Interview with Allyson Latta

Showing posts with label Indianapolis Colts. Show all posts
Showing posts with label Indianapolis Colts. Show all posts

Tuesday, December 1, 2009

The Answer My Friend...

...better not be blowing in the wind. What the hell's with Drew Breeze. There's good and then there's an unnerving good. The kind of good quarterback, team, coach that is so goddamn unassuming, egoless, modest that it rattles one's nerves inexplicably -because it is inexplicable - The New Orleans Saints. The New Orleans Saints. I ask you.

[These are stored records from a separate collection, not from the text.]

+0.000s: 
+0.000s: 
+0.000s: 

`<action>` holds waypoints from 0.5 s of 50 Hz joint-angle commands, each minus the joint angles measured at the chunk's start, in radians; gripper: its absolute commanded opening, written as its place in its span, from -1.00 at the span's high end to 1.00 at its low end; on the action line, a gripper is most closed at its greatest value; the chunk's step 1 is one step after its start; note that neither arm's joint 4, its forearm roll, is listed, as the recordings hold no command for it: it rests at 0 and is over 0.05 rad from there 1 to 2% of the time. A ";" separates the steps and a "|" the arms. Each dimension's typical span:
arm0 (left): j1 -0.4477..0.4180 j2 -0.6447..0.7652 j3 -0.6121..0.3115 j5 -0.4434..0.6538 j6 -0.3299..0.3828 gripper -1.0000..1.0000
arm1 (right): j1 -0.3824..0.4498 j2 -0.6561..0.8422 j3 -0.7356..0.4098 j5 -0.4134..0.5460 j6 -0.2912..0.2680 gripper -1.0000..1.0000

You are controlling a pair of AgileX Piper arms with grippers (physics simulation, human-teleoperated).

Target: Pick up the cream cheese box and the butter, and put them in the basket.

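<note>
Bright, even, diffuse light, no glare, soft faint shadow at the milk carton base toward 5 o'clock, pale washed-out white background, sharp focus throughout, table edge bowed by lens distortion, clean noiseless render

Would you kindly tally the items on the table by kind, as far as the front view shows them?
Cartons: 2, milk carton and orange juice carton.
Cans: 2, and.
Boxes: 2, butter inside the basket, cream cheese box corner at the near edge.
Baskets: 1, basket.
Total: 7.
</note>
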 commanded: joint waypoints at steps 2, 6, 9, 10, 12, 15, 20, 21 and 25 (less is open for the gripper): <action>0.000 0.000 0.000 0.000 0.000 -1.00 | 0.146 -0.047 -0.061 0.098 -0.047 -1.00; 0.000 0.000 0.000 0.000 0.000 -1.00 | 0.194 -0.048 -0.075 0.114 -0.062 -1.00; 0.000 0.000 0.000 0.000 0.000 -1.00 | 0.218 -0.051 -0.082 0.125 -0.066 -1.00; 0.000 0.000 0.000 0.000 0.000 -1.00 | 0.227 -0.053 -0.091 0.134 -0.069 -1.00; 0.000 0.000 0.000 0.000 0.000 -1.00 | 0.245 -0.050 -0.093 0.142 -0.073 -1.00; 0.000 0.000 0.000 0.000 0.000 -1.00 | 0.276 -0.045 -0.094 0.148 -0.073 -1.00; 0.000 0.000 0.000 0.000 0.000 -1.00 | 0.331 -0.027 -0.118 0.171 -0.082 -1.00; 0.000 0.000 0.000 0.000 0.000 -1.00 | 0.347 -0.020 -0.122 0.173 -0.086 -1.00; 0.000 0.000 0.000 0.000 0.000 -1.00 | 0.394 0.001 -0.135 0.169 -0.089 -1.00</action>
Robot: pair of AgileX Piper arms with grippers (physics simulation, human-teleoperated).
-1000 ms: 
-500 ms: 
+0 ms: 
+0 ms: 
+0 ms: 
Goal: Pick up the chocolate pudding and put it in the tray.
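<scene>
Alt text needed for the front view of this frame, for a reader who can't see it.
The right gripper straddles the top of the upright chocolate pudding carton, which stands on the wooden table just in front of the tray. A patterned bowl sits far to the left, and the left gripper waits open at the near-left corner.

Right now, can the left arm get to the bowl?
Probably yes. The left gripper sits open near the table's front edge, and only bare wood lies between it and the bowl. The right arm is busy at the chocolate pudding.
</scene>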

At the beginning of the 2009/10 NFL season, I hoped it was going to be a Giants vs Colts Superbowl - Manning vs Manning. Then I entertained, and still hope for, a Vikings vs Colts Superbowl, but after watching New Orleans trounce New England, I have to wonder. A Saints vs Colts Superbowl? Hmm? The unpredictability of a new NFL season - one never knows. The cream of the crop curdles, an underdog reigns supreme, coaches come and go, the young take over, the vets never cease to amaze, and cease to amaze, rookies rise and fall, stars are born and others diffused - all in a day's work. Laughter, tears, crumpled brows, bones and egos, and the glue of comaraderie - ah, the beauty of meritocracy.

Oh, and in answer to some dude's question that for some reason won't post on my comments:

Unicorns can't be bought - they're earned!

Thursday, November 19, 2009

The Wizard and the General

There are many great moments in the NFL that stick in my mind. Mind blowing plays, unfathomable feats performed by the wonders of the sport like Favre, Brady, Manning, Breeze, the other Manning, Moss, Hester, Polamalu, Harris, Sproles, Wayne, Ward, Clark, and on and on and on. Last Sunday's Patriots/Colts game was a beauty unto itself - ah, thanks for the memories.

I was nervous days in advance. The Colts were undefeated and the Patriots are the Patriots. They live for games like this - the two Super Powers of the NFL - but one of them has to lose. What a match up - there was something very Roman about it all. The two best quarterbacks in the league head to head - I was dying.

To me, Brady is like an army general leading his troops to war - an all out soldier, competitive, driven, merciless. He marches into the face of the enemy - unflinching and his troops respond to his lead. In that zone, he can and will annihilate the opponent. The tougher the competition the better Tom Brady is. And he proved it up until the last few plays of that brilliant Sunday night game against the Colts. But I never, for one second, doubted that the Colts were going to win that game. All the braun in the world cannot match a wizard's magic.

Peyton Manning is a wizard, a sorcerer, a magician - other worldly - a sage. It may sound over-the-top - so be it, call a spade a spade and all the other cliches. But there is noone else who can watch his team unravel before him, even allow it, want it to happen to expose the weakness, to learn the weakness, then fix it there and then, completely sew the team back up again, make it stronger and better while playing one of the best and toughest teams in the NFL. Then predetermine the exact time he is going take the game back and win it. With 13 seconds left on the play clock, Manning throws an unbelievable pass through the solid coverage into the waiting hands of Reggie Wayne.

Victory.

Magic.

How Reggie Wayne made that catch was mind blowing but that's Reggie Wayne and that's Peyton Manning - After the game, with the Wizard proudly towering over him, Wayne matter-of-factly said,"when Peyton called my number, I knew I had to make that catch." I don't know if I would ever want to be in that position, if I would ever want Peyton Manning calling my number on the last play of a supremely important game with a mere 13 seconds left on the clock.

On the sidelines, The General's face said it all. And the experts and the fans can blame the Patriot's loss on a great and risky call by Belichick, but no matter what the Patriots did in those last few moments of that monumental game - the Colts weren't going to lose. They were never going to lose. They knew it. Peyton knew it and I think Belichick new it too. How can a mortal, even great ones at that, ever beat a Wizard?